Okay on to the podcast episode… First, the outline
Grabbing a few quotes from the book to talk about while writing. Aiming for three.
“One of the greatest mistakes you can make in life is assuming all your thoughts are true.”
A lot of these thoughts are formed pretty early from parents and slowly the influence transfers from parents to friends.
A side quest…
“My life is dope and I do dope shit.”
This is not Jon Acuff’s quote (though he does have a cool life writing books and then talking about them). It’s from a Jimmy Fallon interview with Dave Chappelle where he talks about something Kanye said to him.
“I’m watching sketches that no one’s seen before. Because my life is dope and I do dope shit.”
(P.S. go take a moment to listen to Kanye’s “The Food” performance. And then his “Everything I Am” performance on SNL when he messes up and freestyles the rest.)
Okay I only meant to spend 8 minutes on this outline grabbing quotes but it’s one of those where connections come to mind. The Roots are Jimmy Fallon’s show band.

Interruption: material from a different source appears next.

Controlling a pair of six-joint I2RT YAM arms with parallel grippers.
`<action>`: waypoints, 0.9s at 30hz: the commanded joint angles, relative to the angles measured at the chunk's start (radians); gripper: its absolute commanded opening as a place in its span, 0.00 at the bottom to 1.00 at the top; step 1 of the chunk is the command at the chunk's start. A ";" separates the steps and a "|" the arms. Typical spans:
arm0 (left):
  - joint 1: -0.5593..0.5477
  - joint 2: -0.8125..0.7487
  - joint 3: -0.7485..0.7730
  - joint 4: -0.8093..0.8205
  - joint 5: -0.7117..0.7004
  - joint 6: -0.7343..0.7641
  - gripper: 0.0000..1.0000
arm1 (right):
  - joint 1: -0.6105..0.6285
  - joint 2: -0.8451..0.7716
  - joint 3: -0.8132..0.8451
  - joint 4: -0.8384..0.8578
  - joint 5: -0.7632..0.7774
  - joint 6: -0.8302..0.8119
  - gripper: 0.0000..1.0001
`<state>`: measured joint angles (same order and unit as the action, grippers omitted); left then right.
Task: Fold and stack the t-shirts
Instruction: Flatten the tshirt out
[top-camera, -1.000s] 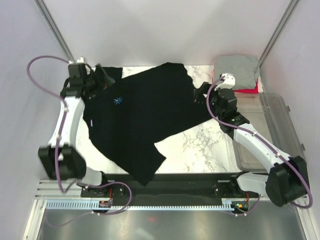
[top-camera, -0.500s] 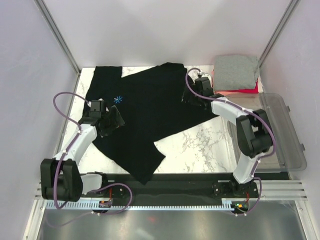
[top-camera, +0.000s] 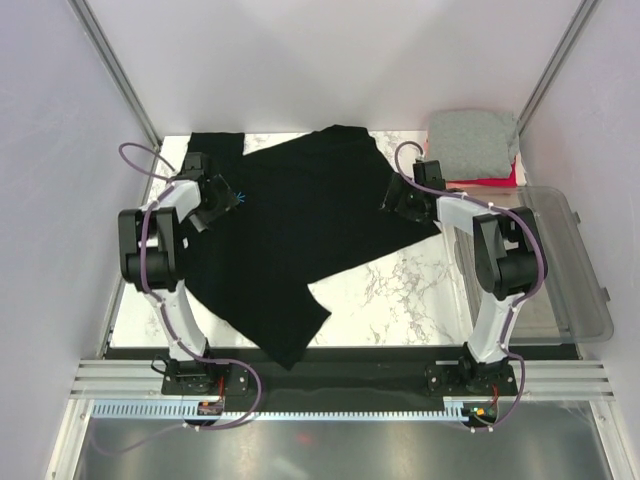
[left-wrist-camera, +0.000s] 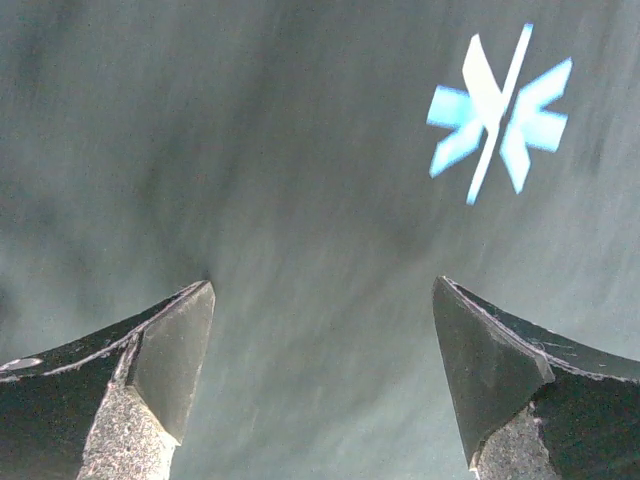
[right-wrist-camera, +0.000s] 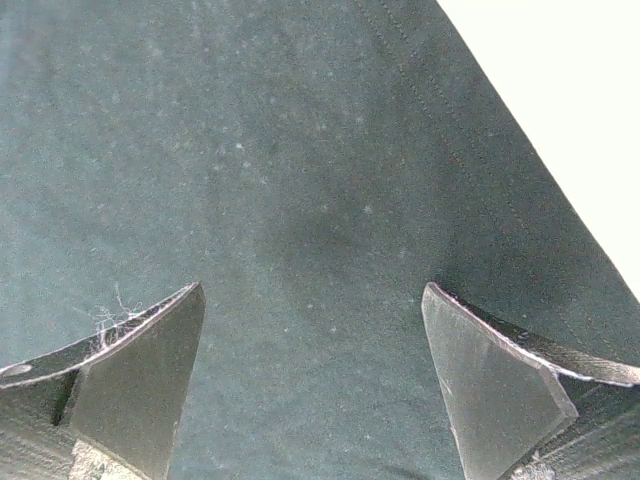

Questlove from The Roots has a book on creativity called Creative Quest. And here’s what he says about his other gig, DJing live shows. (I went to one of his sets at Brooklyn Bowl on Valentine’s Day when I was single so that was awesome/not awesome.)
Questlove talks about moving people with his music:
And in the same way, this is the sort of thing you can learn to do with your inner voice.
“I’ve got a wave of dread scheduled for this Saturday at 2 p.m.!” Is that what you did, or did those thoughts just show up unexpectedly, not at all connected to anything else you were doing at the time?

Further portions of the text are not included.